▸ **PROBLEM STATEMENT**
Please copy the data below exactly, from its first line through the line holding "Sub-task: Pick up", and skip the pictures.

▸ **DATA LISTING**
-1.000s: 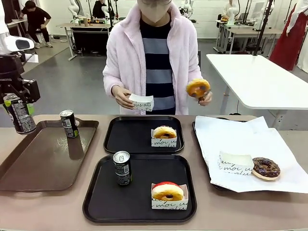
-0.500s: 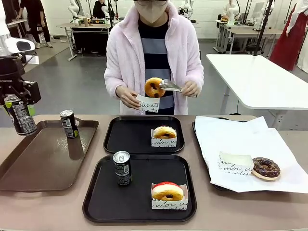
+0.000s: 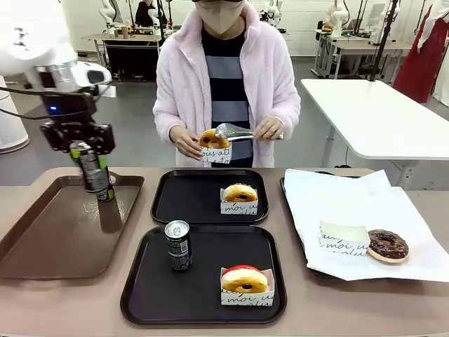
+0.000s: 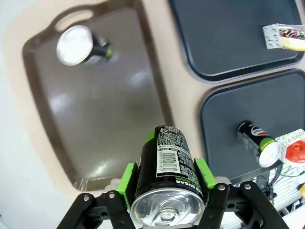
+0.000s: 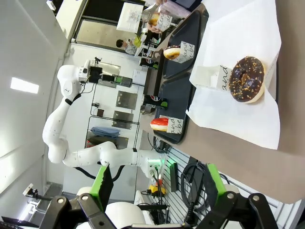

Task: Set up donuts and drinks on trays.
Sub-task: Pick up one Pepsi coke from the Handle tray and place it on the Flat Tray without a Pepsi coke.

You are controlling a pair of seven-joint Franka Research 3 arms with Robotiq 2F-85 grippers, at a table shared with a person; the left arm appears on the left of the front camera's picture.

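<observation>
The left gripper [image 3: 84, 149] is clamped on the upper wall of a can [image 3: 93, 174], which hangs above the far right corner of the brown tray [image 3: 42, 239]. The can seems stiff but smooth, perhaps slippery; a side grip suits it. The right gripper [image 5: 155, 186] has its fingers apart, empty.

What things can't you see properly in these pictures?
Front view: the brown tray's can is mostly hidden behind the held can in the left gripper.
Left wrist view: the red-glazed donut is cut off by the right edge.
Front view: print on the near black tray's can is too small to read.
</observation>
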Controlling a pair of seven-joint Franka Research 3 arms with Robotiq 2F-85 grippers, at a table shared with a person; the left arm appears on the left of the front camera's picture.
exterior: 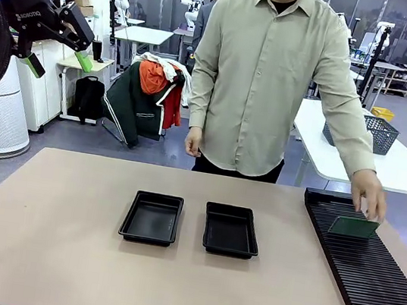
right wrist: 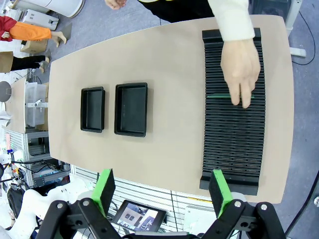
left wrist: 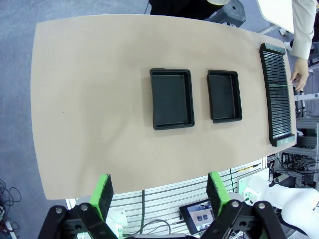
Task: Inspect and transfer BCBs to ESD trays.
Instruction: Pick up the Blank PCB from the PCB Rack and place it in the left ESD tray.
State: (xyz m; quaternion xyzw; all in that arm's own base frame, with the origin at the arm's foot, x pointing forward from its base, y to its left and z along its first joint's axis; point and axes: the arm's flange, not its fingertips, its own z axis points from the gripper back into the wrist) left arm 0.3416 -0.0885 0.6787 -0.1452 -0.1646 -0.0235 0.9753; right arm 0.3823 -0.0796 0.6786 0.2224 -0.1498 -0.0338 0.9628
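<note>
Hanging above the counter (left wrist: pixel 75 99), the left gripper (left wrist: pixel 159 194) and right gripper (right wrist: pixel 162 188) have jaws wide, holding nothing. Right wrist view shows the BCB (right wrist: pixel 219 96) as a thin green edge in the rack (right wrist: pixel 232 144) under the person's hand (right wrist: pixel 241 64); front view shows its face. Both ESD trays (exterior: pixel 152 218) (exterior: pixel 231 230) are empty.

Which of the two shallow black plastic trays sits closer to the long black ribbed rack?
The tray on the robot's right: nothing lies between it and the rack. The other tray sits beyond it, farther left.

Two trays (exterior: pixel 151 220), one BCB (exterior: pixel 353 227), one rack (exterior: pixel 376 280)
</note>
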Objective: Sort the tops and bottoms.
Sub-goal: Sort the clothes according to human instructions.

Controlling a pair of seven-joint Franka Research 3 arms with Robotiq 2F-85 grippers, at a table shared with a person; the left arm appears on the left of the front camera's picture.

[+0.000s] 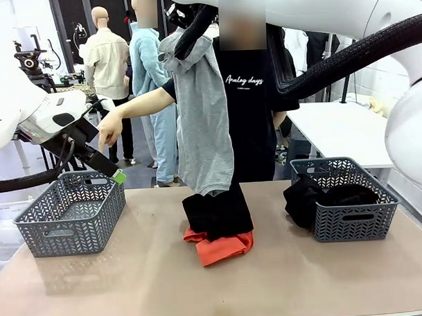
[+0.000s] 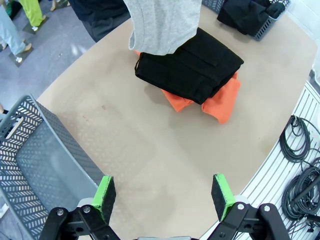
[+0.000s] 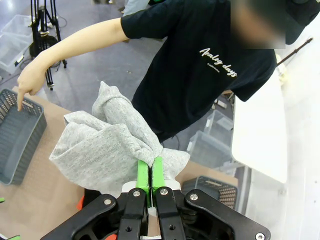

▸ **RESULT FOR THIS EXERCISE**
-1.000s: 
-0.500s: 
+0.000s: 
+0.000s: 
+0.000s: 

Task: Set up donuts and drinks on trays.
Sub-task: Pick up one Pepsi coke from the Handle tray and place it on the Flat Tray without a Pepsi coke.

This output is now complete.